Abstract
BACKGROUND Deep brain stimulation (DBS) is well-established, evidence-based therapy for Parkinson disease, essential tremor, and primary dystonia. Clinical outcome studies have recently shown that asleep DBS lead placement, performed using intraoperative imaging with stereotactic accuracy as the surgical endpoint, has motor outcomes comparable to traditional awake DBS using microelectrode recording (MER), but with shorter case times and improved speech fluency.
OBJECTIVE To identify procedural variables in DBS surgery associated with improved surgical efficiency and stereotactic accuracy.

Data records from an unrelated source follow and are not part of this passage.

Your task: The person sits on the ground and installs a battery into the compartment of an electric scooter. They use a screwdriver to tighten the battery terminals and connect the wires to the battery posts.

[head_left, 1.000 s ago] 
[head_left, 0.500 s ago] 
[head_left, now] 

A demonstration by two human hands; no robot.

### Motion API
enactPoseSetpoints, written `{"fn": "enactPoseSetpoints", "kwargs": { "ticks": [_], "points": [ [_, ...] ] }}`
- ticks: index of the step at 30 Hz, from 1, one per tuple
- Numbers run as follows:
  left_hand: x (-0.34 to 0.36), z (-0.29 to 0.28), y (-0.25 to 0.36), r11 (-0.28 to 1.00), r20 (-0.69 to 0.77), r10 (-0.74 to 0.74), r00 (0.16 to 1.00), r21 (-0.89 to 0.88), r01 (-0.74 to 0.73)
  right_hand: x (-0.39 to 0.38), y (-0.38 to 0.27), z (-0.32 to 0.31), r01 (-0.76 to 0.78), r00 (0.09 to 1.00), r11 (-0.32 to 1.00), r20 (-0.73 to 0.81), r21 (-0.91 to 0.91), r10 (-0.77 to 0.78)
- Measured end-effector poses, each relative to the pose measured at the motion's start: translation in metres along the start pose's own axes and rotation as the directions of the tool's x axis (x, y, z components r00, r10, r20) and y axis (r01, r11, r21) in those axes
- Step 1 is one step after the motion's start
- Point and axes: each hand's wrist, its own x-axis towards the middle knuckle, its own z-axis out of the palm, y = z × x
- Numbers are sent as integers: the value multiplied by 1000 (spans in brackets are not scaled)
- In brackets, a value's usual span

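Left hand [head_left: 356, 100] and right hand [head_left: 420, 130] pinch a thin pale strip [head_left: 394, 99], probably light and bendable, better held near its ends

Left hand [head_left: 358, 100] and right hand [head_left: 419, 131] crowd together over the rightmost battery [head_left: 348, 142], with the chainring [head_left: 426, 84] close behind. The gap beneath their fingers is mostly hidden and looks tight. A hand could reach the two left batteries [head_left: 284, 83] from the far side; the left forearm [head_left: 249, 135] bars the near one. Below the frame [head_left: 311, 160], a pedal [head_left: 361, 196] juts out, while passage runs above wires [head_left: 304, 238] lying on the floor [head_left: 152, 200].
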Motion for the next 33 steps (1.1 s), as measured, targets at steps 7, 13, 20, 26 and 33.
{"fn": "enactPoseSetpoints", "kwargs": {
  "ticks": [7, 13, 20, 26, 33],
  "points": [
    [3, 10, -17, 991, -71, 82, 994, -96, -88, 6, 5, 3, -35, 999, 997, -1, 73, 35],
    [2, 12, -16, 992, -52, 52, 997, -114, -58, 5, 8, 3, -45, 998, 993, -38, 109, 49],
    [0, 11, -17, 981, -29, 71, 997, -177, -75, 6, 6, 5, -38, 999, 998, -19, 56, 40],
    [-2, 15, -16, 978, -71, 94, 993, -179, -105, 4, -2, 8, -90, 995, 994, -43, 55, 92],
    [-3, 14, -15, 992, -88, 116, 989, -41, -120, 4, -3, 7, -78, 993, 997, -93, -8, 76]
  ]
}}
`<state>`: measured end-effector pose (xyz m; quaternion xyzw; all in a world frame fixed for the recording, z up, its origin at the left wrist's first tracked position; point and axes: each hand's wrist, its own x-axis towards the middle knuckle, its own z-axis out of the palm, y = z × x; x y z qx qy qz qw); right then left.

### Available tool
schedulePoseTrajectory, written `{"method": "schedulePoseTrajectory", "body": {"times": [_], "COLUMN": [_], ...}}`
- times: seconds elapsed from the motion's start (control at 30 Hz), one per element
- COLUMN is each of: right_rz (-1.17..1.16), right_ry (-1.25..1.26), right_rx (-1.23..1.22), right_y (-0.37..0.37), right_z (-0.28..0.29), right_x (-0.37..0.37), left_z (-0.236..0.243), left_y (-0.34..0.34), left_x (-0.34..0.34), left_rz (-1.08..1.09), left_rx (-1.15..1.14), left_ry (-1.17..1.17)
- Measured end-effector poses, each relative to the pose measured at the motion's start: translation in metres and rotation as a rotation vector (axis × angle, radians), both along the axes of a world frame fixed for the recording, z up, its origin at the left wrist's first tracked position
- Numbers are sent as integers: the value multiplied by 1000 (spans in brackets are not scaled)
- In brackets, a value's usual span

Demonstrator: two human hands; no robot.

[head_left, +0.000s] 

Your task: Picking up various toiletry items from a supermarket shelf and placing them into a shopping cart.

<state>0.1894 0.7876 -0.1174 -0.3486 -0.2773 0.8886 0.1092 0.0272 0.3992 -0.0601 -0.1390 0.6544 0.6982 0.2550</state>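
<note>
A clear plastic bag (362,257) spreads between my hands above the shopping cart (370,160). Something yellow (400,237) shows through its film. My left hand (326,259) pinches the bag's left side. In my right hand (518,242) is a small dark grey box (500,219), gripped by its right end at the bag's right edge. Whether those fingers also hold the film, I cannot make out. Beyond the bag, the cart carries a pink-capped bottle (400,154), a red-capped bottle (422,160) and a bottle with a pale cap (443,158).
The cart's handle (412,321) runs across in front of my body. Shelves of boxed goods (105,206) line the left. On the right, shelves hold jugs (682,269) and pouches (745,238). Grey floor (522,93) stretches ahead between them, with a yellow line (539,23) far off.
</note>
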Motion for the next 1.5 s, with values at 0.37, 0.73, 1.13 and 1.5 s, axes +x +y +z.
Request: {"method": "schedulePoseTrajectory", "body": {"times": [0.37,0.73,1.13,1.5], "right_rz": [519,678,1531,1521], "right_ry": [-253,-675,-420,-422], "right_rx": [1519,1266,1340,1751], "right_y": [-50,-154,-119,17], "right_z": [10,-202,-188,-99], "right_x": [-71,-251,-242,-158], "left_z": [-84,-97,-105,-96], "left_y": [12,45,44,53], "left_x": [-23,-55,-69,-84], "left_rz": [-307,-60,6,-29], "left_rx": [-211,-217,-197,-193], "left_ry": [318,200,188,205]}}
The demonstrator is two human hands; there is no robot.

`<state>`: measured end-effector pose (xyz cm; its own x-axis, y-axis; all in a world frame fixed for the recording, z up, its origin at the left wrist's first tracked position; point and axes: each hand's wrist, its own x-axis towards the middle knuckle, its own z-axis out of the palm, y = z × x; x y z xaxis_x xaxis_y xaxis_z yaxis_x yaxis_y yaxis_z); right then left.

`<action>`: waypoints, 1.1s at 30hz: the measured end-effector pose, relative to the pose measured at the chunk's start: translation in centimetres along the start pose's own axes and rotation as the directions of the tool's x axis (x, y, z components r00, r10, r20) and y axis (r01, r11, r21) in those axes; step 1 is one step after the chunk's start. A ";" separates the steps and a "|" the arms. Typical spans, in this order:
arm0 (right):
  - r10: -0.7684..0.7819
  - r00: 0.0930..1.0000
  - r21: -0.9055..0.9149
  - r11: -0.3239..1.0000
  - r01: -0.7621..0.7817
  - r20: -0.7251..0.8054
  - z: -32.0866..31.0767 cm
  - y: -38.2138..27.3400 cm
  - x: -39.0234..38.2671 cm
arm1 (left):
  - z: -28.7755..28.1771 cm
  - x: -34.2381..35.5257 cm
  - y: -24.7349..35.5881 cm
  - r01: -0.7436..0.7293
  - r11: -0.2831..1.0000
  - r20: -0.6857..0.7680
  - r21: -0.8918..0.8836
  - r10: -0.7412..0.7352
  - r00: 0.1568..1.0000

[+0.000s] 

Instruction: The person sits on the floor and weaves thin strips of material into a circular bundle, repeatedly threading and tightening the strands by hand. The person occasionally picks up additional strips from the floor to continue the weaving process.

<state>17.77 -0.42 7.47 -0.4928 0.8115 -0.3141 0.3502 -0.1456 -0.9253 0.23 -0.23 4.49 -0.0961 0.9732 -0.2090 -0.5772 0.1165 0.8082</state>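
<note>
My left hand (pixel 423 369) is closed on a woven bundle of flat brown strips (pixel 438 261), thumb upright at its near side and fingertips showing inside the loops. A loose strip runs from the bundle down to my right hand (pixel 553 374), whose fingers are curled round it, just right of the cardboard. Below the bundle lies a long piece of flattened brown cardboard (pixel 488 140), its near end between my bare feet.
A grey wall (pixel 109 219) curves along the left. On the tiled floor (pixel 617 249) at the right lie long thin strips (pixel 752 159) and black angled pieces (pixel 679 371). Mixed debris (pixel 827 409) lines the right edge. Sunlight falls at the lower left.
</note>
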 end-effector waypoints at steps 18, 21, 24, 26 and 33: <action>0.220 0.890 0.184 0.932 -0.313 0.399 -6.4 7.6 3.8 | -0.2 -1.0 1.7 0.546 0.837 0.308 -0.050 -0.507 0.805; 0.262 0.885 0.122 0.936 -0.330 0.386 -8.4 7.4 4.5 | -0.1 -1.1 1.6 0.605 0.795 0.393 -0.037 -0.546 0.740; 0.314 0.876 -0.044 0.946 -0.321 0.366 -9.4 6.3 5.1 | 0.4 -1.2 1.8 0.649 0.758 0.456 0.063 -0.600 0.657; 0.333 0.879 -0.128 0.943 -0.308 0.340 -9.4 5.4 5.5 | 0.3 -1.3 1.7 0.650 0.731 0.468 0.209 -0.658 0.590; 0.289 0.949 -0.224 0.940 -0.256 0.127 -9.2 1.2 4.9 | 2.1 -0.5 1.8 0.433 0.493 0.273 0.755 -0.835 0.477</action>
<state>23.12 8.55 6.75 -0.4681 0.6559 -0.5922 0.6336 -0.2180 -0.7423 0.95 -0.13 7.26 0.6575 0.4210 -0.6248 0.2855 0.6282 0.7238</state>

METHODS Retrospective review of 323 cases with 546 leads placed (August 2011-October 2014). In 52% (n=168) of cases, patients were asleep under general anesthesia without MER. Multivariate regression identified independent predictors of reduced surgery time and improved stereotactic accuracy.
RESULTS MER was an independent contributor to increased procedure time (+44 min; P=.03). Stereotactic accuracy was better in asleep patients. Accuracy was improved with frame-based stereotaxy at head of bed 0 degrees vs frameless stereotaxy at head of bed 30 degrees. Improved accuracy was also associated with shorter procedures (r=0.17; P=.049). Vector errors were evenly distributed around the planned target for the globus pallidus internus, but directionally skewed for the subthalamic (medial-posterior) and ventral intermediate nuclei (medial-anterior).
CONCLUSION Distinct procedural variables in DBS surgery are associated with reduced case times and improved stereotactic accuracy.